Later Ozu films are so routinely described as distinctively Japanese, as distinctively Ozu-esque that it may surprise many to learn that the director was actually a huge fan of Hollywood cinema. When he first started work at the Shochiku studio as a young man, he horrified the boss by claiming to have only seen a handful of Japanese films, and hundreds of American pictures. The twentysomething Ozu first aspired to make comedies, aping the slapstick of Harold Lloyd and the wit of Lubitsch.
The BFI collected a handful of Ozu’s campus comedies in a box set last year – and while their subject matter and setting seem very different from Ozu’s sound films, there was much that was familiar: a certain poignancy to the humour; the awkwardness of social and family situations; the sense of change and loss on growing old and leaving friends and family behind.
Now the BFI has brought together more of Ozu’s earlier, funnier material for a second set, but this time with a darker theme. The Gangster Films set reflects Ozu’s Hollywood influences, sure, but also a changing Japan, more urban, more hi-tech, more susceptible to western influences. In the student comedies, our slacker heroes are horrified by the brazen manners of so-called modern girls – Ozu’s gangsters embrace them, at least for a short while. The films featured in this new set are Dragnet Girl,A Straightforward Boy (fragment), Walk Cheerfully and That Night’s Wife. I don’t want to lump these films together, certainly the fragment is its own beast, but they do share some characteristics. The three features are all set in an Americanised Tokyo, accented with deep shadows and populated by Japanese gangsters straight out of US novels and films – double-breasted suits, sharp-brimmed hats and shiny leather shoes. Their molls have bobbed hair and fur collars, high-heeled shoes and glint in their eye.
The beauty of watching the gangster movies is to see Ozu’s cinematic style grow despite his influences. Or to put it in David Bordwell’s words: “The exotic and formulaic genre allows Ozu to experiment stylistically, moving toward that highly overt narration that was to become his trademark.” While the gangster films offer us Hollywood thrills in the shape of guns, girls and skulduggery, the poetics, the cutaways and composition are all Ozu’s own.
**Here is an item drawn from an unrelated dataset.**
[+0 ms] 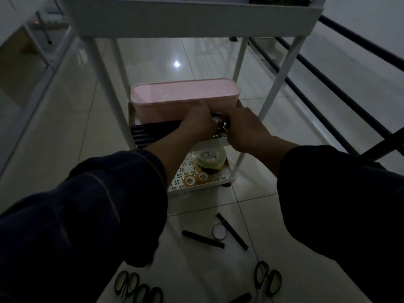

Full disclosure: I’d quite like you to buy this box set. I contributed one of the essays in the accompanying booklet, on Walk Cheerfully. You’ll find more erudite words there too from Tony Rayns, Bryony Dixon and Michael Kerpan. The films are the thing, of course, and they are beautifully accompanied by Ed Hughes’ scores. The set has been reviewed in Film International, by Wheeler Winston Dixon, and in Sight & Sound, by Philip Kemp.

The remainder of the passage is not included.